### [Task requirements]
Copy each line below that includes "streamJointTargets".

*** Data extract ***

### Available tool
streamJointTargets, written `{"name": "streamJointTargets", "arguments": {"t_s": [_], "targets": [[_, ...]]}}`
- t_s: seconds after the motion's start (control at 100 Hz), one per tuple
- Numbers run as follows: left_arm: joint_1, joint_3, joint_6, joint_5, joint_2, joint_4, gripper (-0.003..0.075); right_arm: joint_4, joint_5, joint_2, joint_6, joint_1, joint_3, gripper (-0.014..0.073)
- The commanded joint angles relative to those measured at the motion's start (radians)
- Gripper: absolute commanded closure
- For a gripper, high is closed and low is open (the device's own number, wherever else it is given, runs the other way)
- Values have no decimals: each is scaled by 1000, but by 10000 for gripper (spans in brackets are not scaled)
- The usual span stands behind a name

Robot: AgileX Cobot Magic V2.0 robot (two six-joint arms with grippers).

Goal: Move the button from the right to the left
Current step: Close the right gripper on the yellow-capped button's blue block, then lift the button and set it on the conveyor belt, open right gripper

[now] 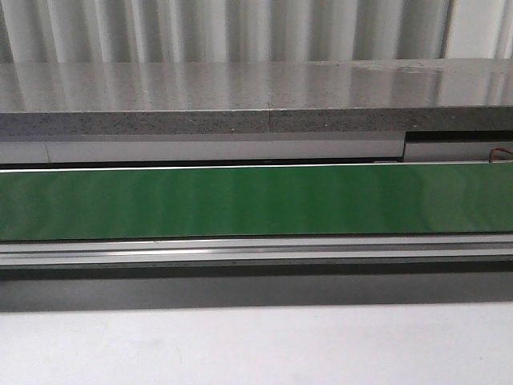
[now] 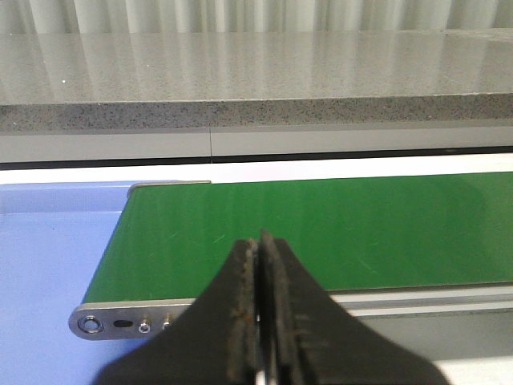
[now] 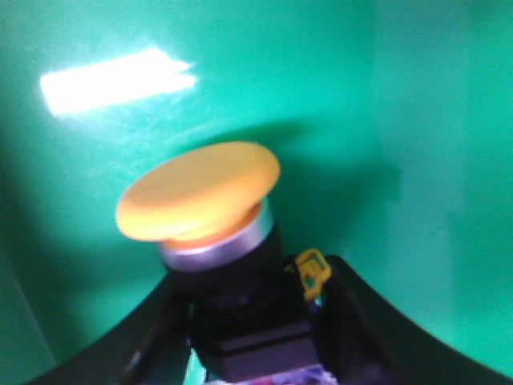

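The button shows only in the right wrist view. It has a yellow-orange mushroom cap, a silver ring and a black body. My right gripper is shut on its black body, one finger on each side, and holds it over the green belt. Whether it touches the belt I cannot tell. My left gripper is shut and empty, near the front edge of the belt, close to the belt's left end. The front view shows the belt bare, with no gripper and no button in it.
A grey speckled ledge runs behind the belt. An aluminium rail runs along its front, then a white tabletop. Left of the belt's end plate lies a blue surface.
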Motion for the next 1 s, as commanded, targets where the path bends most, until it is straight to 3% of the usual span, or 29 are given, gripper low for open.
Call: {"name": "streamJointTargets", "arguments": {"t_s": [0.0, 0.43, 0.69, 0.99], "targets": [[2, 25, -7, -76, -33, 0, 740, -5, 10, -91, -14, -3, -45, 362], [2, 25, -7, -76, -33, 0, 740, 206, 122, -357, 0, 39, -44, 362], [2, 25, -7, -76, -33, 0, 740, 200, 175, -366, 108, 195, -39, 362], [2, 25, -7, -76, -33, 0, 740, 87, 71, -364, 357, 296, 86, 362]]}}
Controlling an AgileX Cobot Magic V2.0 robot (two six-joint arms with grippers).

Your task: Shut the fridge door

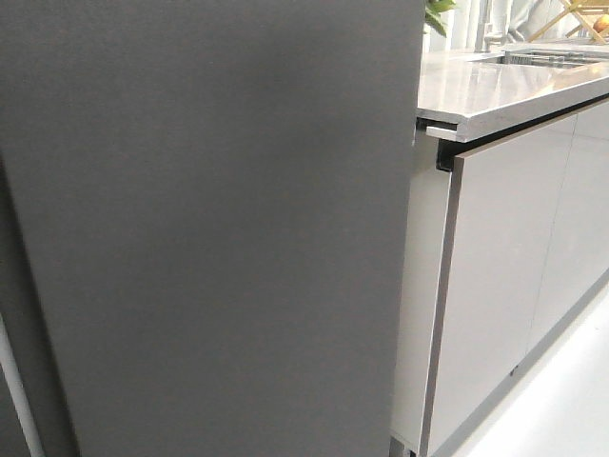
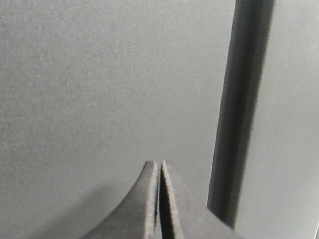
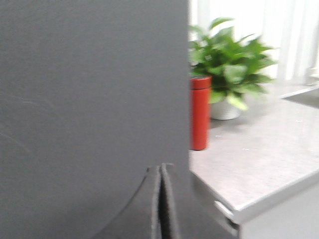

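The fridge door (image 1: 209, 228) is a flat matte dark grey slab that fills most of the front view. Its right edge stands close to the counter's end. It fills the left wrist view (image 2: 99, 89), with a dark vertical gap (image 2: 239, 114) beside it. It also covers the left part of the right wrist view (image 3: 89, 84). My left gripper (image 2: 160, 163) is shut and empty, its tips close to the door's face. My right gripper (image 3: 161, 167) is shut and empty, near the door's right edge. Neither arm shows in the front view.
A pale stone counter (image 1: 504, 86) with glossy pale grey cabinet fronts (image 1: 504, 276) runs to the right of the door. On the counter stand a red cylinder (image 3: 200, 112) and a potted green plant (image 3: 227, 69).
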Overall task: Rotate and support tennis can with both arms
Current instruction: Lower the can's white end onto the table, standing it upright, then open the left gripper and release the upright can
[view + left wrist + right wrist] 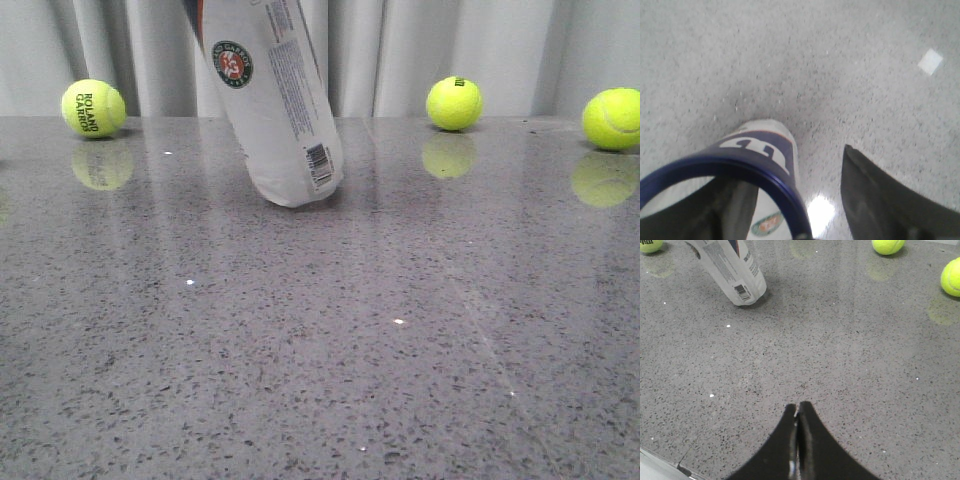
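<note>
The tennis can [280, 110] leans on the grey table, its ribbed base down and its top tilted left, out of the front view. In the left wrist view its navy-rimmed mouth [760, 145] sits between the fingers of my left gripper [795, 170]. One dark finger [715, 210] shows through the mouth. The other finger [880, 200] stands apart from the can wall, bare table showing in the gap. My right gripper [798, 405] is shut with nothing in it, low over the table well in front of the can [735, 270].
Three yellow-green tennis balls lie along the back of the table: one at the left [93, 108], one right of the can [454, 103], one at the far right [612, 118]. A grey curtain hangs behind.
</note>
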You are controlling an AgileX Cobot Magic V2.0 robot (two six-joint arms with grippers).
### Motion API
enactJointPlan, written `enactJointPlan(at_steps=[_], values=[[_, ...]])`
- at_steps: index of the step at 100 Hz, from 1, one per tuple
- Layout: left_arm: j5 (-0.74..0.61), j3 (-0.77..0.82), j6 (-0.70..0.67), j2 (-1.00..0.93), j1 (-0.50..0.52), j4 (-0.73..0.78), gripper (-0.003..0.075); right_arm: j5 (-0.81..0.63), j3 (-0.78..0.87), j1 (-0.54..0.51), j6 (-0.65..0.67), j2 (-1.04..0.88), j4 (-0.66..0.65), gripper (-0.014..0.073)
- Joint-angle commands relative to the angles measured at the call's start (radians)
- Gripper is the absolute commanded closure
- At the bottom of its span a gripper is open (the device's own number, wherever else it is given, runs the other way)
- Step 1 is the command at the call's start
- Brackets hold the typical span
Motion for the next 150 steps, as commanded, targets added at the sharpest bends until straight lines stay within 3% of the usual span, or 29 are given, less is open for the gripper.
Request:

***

### [Written answer]
streamJointTargets, written `{"name": "streamJointTargets", "arguments": {"t_s": [_], "targets": [[_, ...]]}}`
Call: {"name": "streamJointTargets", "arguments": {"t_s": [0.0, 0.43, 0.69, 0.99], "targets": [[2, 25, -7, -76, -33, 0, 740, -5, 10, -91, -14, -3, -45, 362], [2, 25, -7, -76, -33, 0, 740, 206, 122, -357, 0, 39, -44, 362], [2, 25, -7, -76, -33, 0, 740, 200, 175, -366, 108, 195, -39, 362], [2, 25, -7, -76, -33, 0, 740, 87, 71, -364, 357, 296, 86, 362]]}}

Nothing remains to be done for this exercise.